_SUPPLIED MATERIAL_.
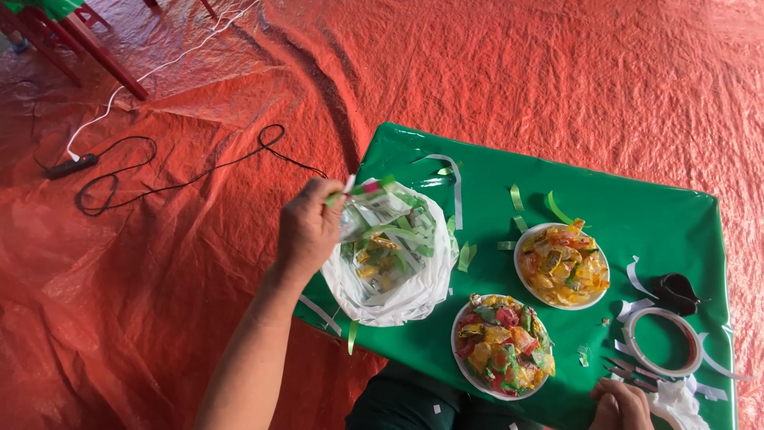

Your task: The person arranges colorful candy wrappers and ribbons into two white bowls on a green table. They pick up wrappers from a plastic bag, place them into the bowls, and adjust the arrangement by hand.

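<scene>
Red tarp floor, green-covered surface (pixel 668 215): left hand (pixel 306 227) pinches a small candy packet (pixel 374 209) over a white bag (pixel 398 279) at the left edge.

Left hand fingers are clamped together on the packet's top end; the packet hangs just right of the hand, above the bag's open mouth, touching the contents or not, I can't tell. Risk: the bag sits right on the left edge, partly overhanging, so a tug could tip it and spill candy onto the tarp. Pinch is shallow, so the packet may slip. Right hand (pixel 619 404) rests at the near edge, beside the tape roll (pixel 660 342), fingers curled; can't tell if it holds anything. Two full candy plates (pixel 501 346) (pixel 562 265) crowd the middle.
</scene>
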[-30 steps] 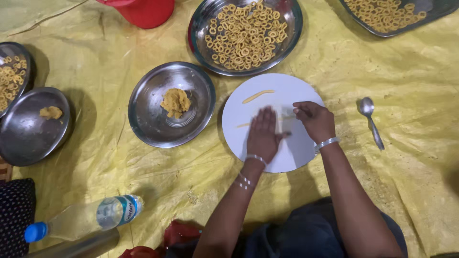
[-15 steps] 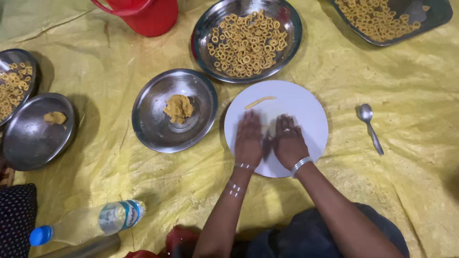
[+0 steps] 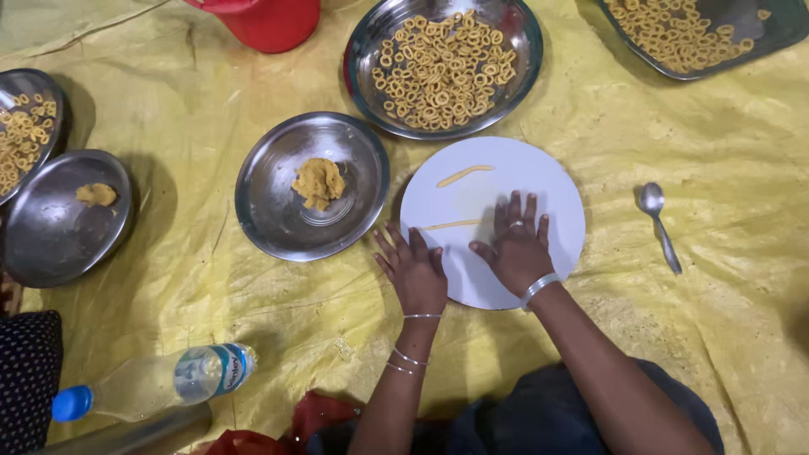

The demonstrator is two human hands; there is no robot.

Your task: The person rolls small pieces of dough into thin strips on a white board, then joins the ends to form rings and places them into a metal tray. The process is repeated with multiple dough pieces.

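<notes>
White board (image 3: pixel 539 181), both hands (image 3: pixel 468 261) flat.

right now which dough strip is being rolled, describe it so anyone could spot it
Find the round white board on the yellow sheet, in front of the person. Two thin dough strips lie on it; the rolled strip is the nearer one, running out from under the right hand. The other strip lies apart, toward the board's far edge, untouched.

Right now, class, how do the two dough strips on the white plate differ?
The upper strip lies free and is short, thick and slightly curved; the lower strip is thinner, straighter and runs under the right hand. The left hand touches neither. Both are yellow dough on the white plate.
</notes>
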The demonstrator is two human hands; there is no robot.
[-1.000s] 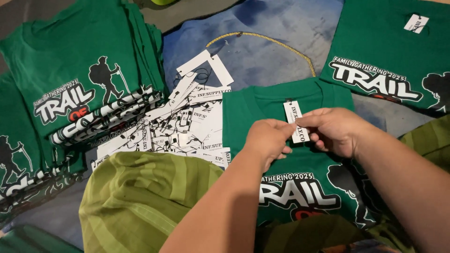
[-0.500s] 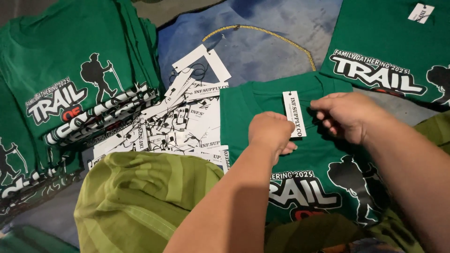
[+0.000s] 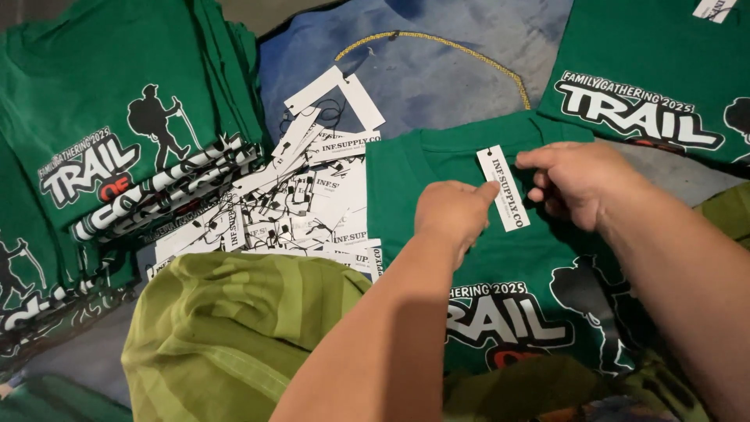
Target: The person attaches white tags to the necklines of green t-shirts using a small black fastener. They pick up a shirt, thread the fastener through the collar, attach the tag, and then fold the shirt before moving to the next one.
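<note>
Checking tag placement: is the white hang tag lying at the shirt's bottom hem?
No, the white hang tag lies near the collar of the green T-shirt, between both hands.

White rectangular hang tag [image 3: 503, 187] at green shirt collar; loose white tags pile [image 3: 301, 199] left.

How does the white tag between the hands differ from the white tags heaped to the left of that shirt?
The single tag lies flat on the green shirt near its collar, touched by the left hand and right hand; the heaped tags lie loose off the shirt, untouched. The single tag lies alone; the heaped tags overlap at many angles. Both are narrow white cards with dark print.
</note>
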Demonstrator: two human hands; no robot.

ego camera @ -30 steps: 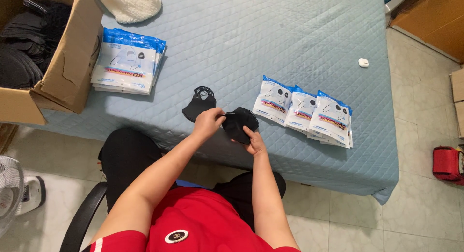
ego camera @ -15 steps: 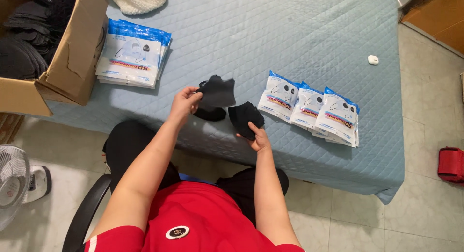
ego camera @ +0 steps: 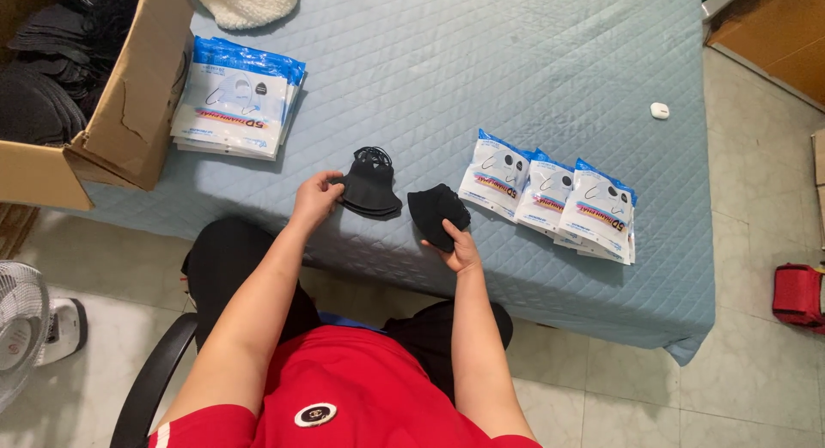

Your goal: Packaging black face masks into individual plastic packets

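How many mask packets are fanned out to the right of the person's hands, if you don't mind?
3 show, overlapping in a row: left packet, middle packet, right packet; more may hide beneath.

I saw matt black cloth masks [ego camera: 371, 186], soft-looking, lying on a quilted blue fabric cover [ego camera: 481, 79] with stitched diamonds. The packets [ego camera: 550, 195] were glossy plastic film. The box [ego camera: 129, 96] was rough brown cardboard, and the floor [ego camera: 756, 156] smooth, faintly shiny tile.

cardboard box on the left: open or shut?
Open. The cardboard box has its flap turned out, and dark masks show inside.
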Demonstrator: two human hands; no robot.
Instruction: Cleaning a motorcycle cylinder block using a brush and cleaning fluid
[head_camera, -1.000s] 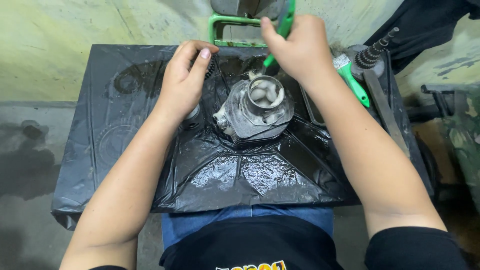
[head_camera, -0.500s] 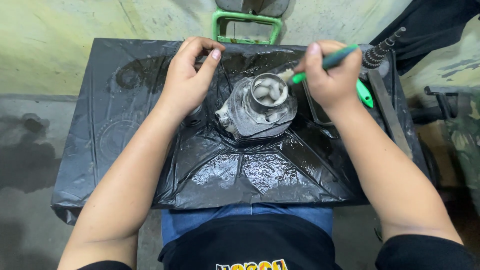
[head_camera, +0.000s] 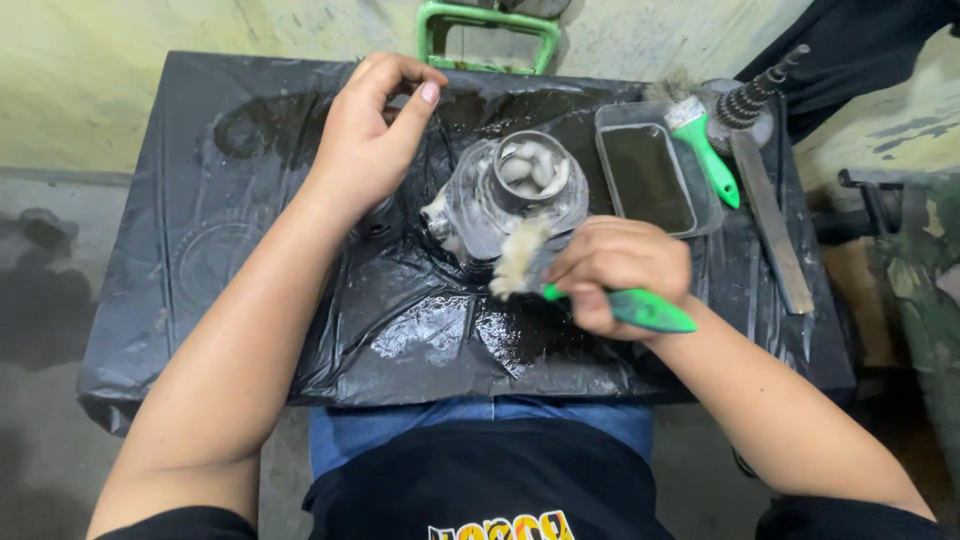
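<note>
On the black plastic sheet (head_camera: 250, 300) the left hand (head_camera: 370, 140) rests beside the grey metal engine part (head_camera: 505, 200), its fingers curled loosely with thumb and forefinger nearly meeting; whether they pinch anything I cannot tell. The part sits mid-sheet, its round open bore holding pale lumps, and the right hand (head_camera: 615, 272), fingers clamped on a green-handled brush (head_camera: 600, 295), presses the bristles against its near side. Further right a shallow clear tray (head_camera: 650, 180) holds dark liquid, with a second green brush (head_camera: 705, 150) lying on its far edge.
</note>
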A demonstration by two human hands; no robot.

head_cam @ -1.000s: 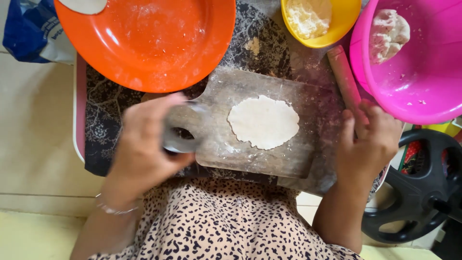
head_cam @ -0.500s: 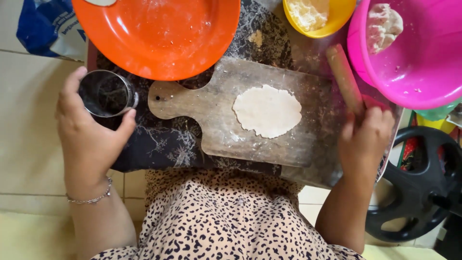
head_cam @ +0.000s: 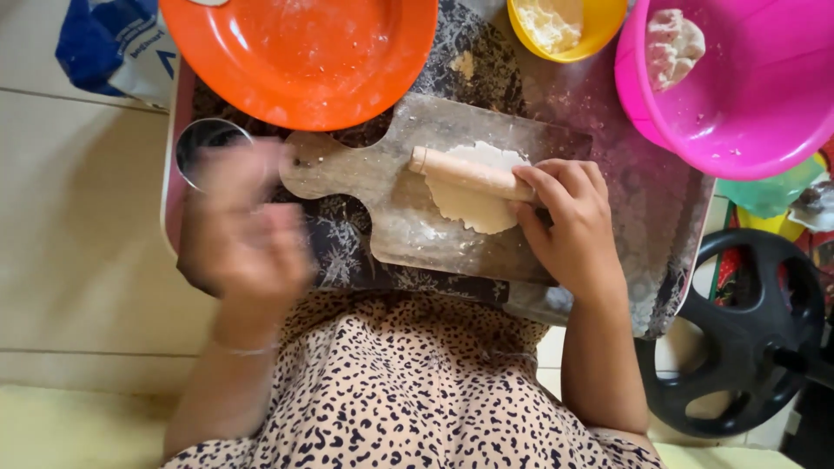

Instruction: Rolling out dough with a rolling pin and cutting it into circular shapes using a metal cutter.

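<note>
One right hand (head_cam: 569, 227) has fingers gripping the rolling pin (head_cam: 469, 174) on a floury board (head_cam: 408, 217) (left hand (head_cam: 243, 230) blurred, grip unclear).

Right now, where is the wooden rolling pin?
In the head view, the rolling pin lies across the flat dough on the wooden board, right of centre, with the right hand on its right end.
</note>
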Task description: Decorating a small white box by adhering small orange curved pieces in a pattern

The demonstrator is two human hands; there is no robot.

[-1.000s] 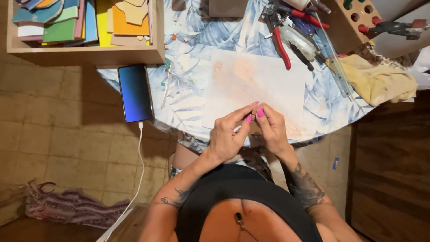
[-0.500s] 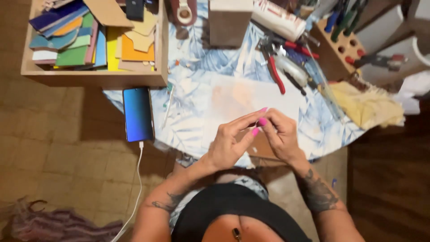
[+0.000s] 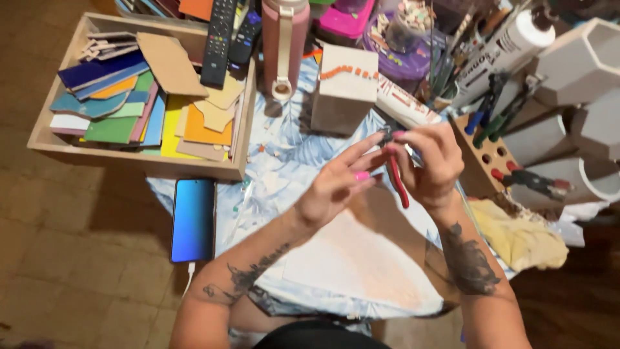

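Above the white board (image 3: 361, 258) on the worktop (image 3: 284, 168), both hands meet in the air, in front of the small white box (image 3: 343, 90). The right hand (image 3: 429, 165) has its grip closed around red-handled pliers (image 3: 397, 178); the left hand (image 3: 336, 184), fingers spread, pinches at the pliers' head, where any small piece is too tiny to make out. The pliers' long axis runs near upright in the picture, head toward the box, red handles pointing down toward the board. To do this well, I would judge, the left fingertips should steady the work just at the tool's tip while the right squeezes slowly, both hands staying over the board.
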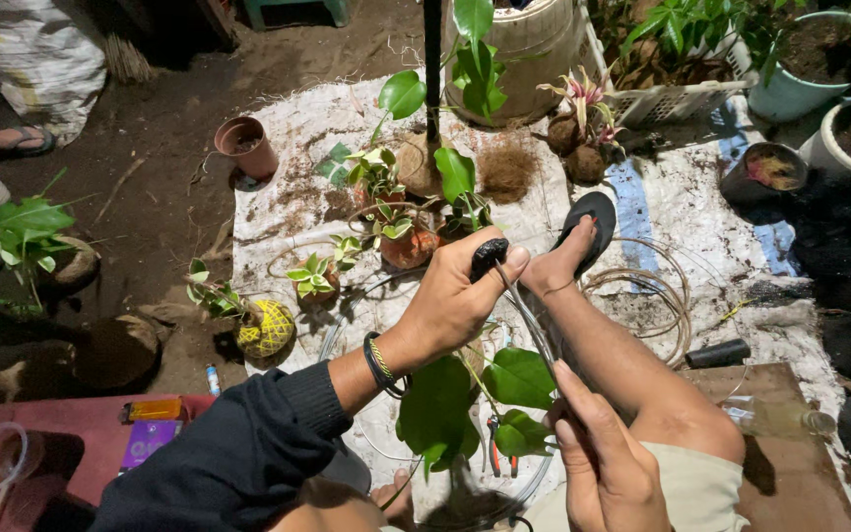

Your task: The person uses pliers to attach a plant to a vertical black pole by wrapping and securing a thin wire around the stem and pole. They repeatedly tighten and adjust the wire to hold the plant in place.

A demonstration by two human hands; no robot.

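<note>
Below us, a white sheet [297,187] strewn with soil covers the ground at mid-frame, carrying several small plants with finished ball-shaped bases, among them a yellow-netted ball [266,328] at lower left. So some are wrapped, we judge, while the leafy plant [445,404] at lower centre waits. Our left hand [455,296] is clamped on a black spool [488,256] at centre. A thin, clear line [529,330] runs down to our right hand [603,463], fingers pinched on it.

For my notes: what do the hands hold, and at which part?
The left hand grips a black handle at its top end. The right hand pinches the clear string lower down.
</note>
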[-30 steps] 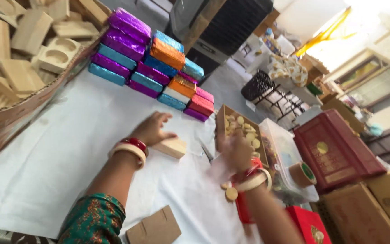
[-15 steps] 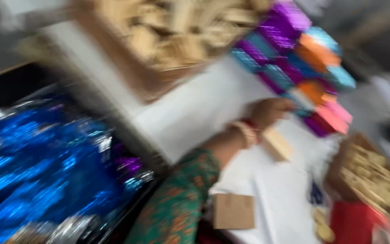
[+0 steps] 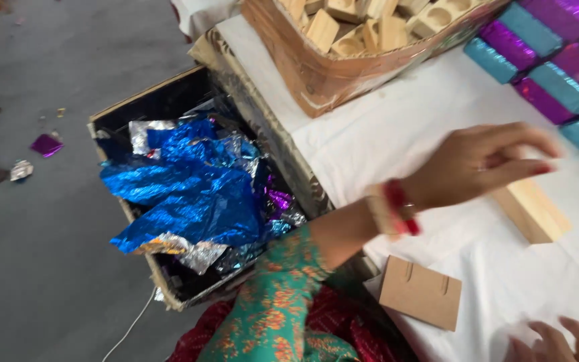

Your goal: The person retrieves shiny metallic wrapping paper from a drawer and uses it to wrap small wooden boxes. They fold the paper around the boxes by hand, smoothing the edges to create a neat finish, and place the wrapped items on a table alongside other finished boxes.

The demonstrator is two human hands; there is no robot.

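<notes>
Looking down, we see our left hand (image 3: 484, 164) spread open, fingers loose, hovering over the white cloth (image 3: 397, 127) just at ten o'clock of one plain wooden block (image 3: 531, 209), gripping nothing. Our right hand (image 3: 561, 342) shows only its fingertips at the bottom edge; we cannot tell its grip. One brown card (image 3: 421, 292) lies at six o'clock. One box of crumpled foil (image 3: 189, 194) sits at nine o'clock.

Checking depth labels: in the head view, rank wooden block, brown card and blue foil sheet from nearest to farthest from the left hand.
From the left hand:
1. Wooden block, just under the fingers on the white cloth.
2. Brown card, below the wrist, near the table's front edge.
3. Blue foil sheet, off the table in the dark box to the left.
</notes>
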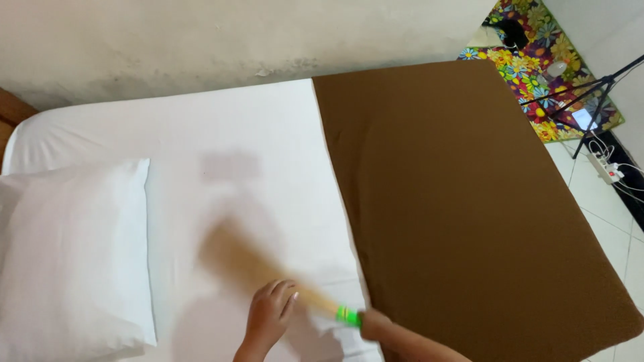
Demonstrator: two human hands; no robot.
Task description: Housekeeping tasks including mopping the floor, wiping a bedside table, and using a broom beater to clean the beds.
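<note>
Hand broom point(248, 258), right hand point(377, 325) gripping handle, left hand point(268, 315) steadying: sweep white sheet point(268, 134) flat toward bed's near edge, clear of pillow point(74, 255).

Two bare hands enter from the lower edge. The left hand point(268, 315) shows slim fingers point(285, 289) with short, plain nails and no rings. The right hand point(376, 325) and its forearm are unsleeved, without jewellery.
</note>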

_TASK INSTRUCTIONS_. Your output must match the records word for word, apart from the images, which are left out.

_THE COMPLETED TASK_.
Your task: The person arranges colorful candy wrappers and ribbons into two white bowls on a green table. They pick up wrappers from a plastic bag, place them into the bowls, and adjust the arrangement by hand.

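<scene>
Red tarp floor, green-covered surface (pixel 668 215): left hand (pixel 306 227) pinches a small candy packet (pixel 374 209) over a white bag (pixel 398 279) at the left edge.

Left hand fingers are clamped together on the packet's top end; the packet hangs just right of the hand, above the bag's open mouth, touching the contents or not, I can't tell. Risk: the bag sits right on the left edge, partly overhanging, so a tug could tip it and spill candy onto the tarp. Pinch is shallow, so the packet may slip. Right hand (pixel 619 404) rests at the near edge, beside the tape roll (pixel 660 342), fingers curled; can't tell if it holds anything. Two full candy plates (pixel 501 346) (pixel 562 265) crowd the middle.
</scene>
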[-30 steps] 
[-15 steps] 
[+0 steps] 

The demonstrator is two human hands; there is no robot.

Your task: The person rolls small pieces of dough into thin strips on a white board, then joins the ends to form rings and places them into a metal tray. The process is repeated with multiple dough pieces.

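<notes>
White board (image 3: pixel 539 181), both hands (image 3: pixel 468 261) flat.

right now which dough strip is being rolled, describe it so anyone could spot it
Find the round white board on the yellow sheet, in front of the person. Two thin dough strips lie on it; the rolled strip is the nearer one, running out from under the right hand. The other strip lies apart, toward the board's far edge, untouched.

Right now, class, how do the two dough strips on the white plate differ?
The upper strip lies free and is short, thick and slightly curved; the lower strip is thinner, straighter and runs under the right hand. The left hand touches neither. Both are yellow dough on the white plate.
</notes>
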The demonstrator is two human hands; there is no robot.
[-1.000s] 
[-0.500s] 
[+0.000s] 
Target: The person attaches white tags to the necklines of green t-shirts using a small black fastener. They pick up a shirt, thread the fastener through the collar, attach the tag, and then fold the shirt before moving to the next one.
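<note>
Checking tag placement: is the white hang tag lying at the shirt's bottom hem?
No, the white hang tag lies near the collar of the green T-shirt, between both hands.

White rectangular hang tag [image 3: 503, 187] at green shirt collar; loose white tags pile [image 3: 301, 199] left.

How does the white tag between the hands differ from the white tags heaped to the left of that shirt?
The single tag lies flat on the green shirt near its collar, touched by the left hand and right hand; the heaped tags lie loose off the shirt, untouched. The single tag lies alone; the heaped tags overlap at many angles. Both are narrow white cards with dark print.
</note>
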Demonstrator: two human hands; no robot.

ego camera @ -30 steps: 
ego camera @ -15 steps: 
ego camera @ +0 steps: 

Your goal: Packaging black face masks into individual plastic packets

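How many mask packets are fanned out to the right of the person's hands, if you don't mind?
3 show, overlapping in a row: left packet, middle packet, right packet; more may hide beneath.

I saw matt black cloth masks [ego camera: 371, 186], soft-looking, lying on a quilted blue fabric cover [ego camera: 481, 79] with stitched diamonds. The packets [ego camera: 550, 195] were glossy plastic film. The box [ego camera: 129, 96] was rough brown cardboard, and the floor [ego camera: 756, 156] smooth, faintly shiny tile.

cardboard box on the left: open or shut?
Open. The cardboard box has its flap turned out, and dark masks show inside.
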Demonstrator: two human hands; no robot.
Instruction: Cleaning a motorcycle cylinder block using a brush and cleaning fluid
[head_camera, -1.000s] 
[head_camera, -0.500s] 
[head_camera, +0.000s] 
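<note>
On the black plastic sheet (head_camera: 250, 300) the left hand (head_camera: 370, 140) rests beside the grey metal engine part (head_camera: 505, 200), its fingers curled loosely with thumb and forefinger nearly meeting; whether they pinch anything I cannot tell. The part sits mid-sheet, its round open bore holding pale lumps, and the right hand (head_camera: 615, 272), fingers clamped on a green-handled brush (head_camera: 600, 295), presses the bristles against its near side. Further right a shallow clear tray (head_camera: 650, 180) holds dark liquid, with a second green brush (head_camera: 705, 150) lying on its far edge.
</note>
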A demonstration by two human hands; no robot.

head_cam @ -1.000s: 
head_cam @ -0.500s: 
head_cam @ +0.000s: 

Instruction: Rolling out dough with a rolling pin and cutting it into circular shapes using a metal cutter.

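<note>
One right hand (head_cam: 569, 227) has fingers gripping the rolling pin (head_cam: 469, 174) on a floury board (head_cam: 408, 217) (left hand (head_cam: 243, 230) blurred, grip unclear).

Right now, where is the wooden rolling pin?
In the head view, the rolling pin lies across the flat dough on the wooden board, right of centre, with the right hand on its right end.
</note>
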Task description: Decorating a small white box by adhering small orange curved pieces in a pattern

The demonstrator is two human hands; there is no robot.

[-1.000s] 
[-0.500s] 
[+0.000s] 

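Above the white board (image 3: 361, 258) on the worktop (image 3: 284, 168), both hands meet in the air, in front of the small white box (image 3: 343, 90). The right hand (image 3: 429, 165) has its grip closed around red-handled pliers (image 3: 397, 178); the left hand (image 3: 336, 184), fingers spread, pinches at the pliers' head, where any small piece is too tiny to make out. The pliers' long axis runs near upright in the picture, head toward the box, red handles pointing down toward the board. To do this well, I would judge, the left fingertips should steady the work just at the tool's tip while the right squeezes slowly, both hands staying over the board.
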
Your task: The person uses pliers to attach a plant to a vertical black pole by wrapping and securing a thin wire around the stem and pole. They repeatedly tighten and adjust the wire to hold the plant in place.

A demonstration by two human hands; no robot.

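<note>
Below us, a white sheet [297,187] strewn with soil covers the ground at mid-frame, carrying several small plants with finished ball-shaped bases, among them a yellow-netted ball [266,328] at lower left. So some are wrapped, we judge, while the leafy plant [445,404] at lower centre waits. Our left hand [455,296] is clamped on a black spool [488,256] at centre. A thin, clear line [529,330] runs down to our right hand [603,463], fingers pinched on it.

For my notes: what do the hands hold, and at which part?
The left hand grips a black handle at its top end. The right hand pinches the clear string lower down.
</note>
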[-30 steps] 
[-15 steps] 
[+0 steps] 

Your goal: The person retrieves shiny metallic wrapping paper from a drawer and uses it to wrap small wooden boxes. They fold the paper around the boxes by hand, smoothing the edges to create a neat finish, and place the wrapped items on a table alongside other finished boxes.

The demonstrator is two human hands; there is no robot.

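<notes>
Looking down, we see our left hand (image 3: 484, 164) spread open, fingers loose, hovering over the white cloth (image 3: 397, 127) just at ten o'clock of one plain wooden block (image 3: 531, 209), gripping nothing. Our right hand (image 3: 561, 342) shows only its fingertips at the bottom edge; we cannot tell its grip. One brown card (image 3: 421, 292) lies at six o'clock. One box of crumpled foil (image 3: 189, 194) sits at nine o'clock.

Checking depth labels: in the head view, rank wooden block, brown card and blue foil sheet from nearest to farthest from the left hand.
From the left hand:
1. Wooden block, just under the fingers on the white cloth.
2. Brown card, below the wrist, near the table's front edge.
3. Blue foil sheet, off the table in the dark box to the left.
</notes>
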Demonstrator: two human hands; no robot.
Task description: Housekeeping tasks including mopping the floor, wiping a bedside table, and using a broom beater to clean the beds.
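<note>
Hand broom point(248, 258), right hand point(377, 325) gripping handle, left hand point(268, 315) steadying: sweep white sheet point(268, 134) flat toward bed's near edge, clear of pillow point(74, 255).

Two bare hands enter from the lower edge. The left hand point(268, 315) shows slim fingers point(285, 289) with short, plain nails and no rings. The right hand point(376, 325) and its forearm are unsleeved, without jewellery.
</note>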

No more is needed to finish this exercise.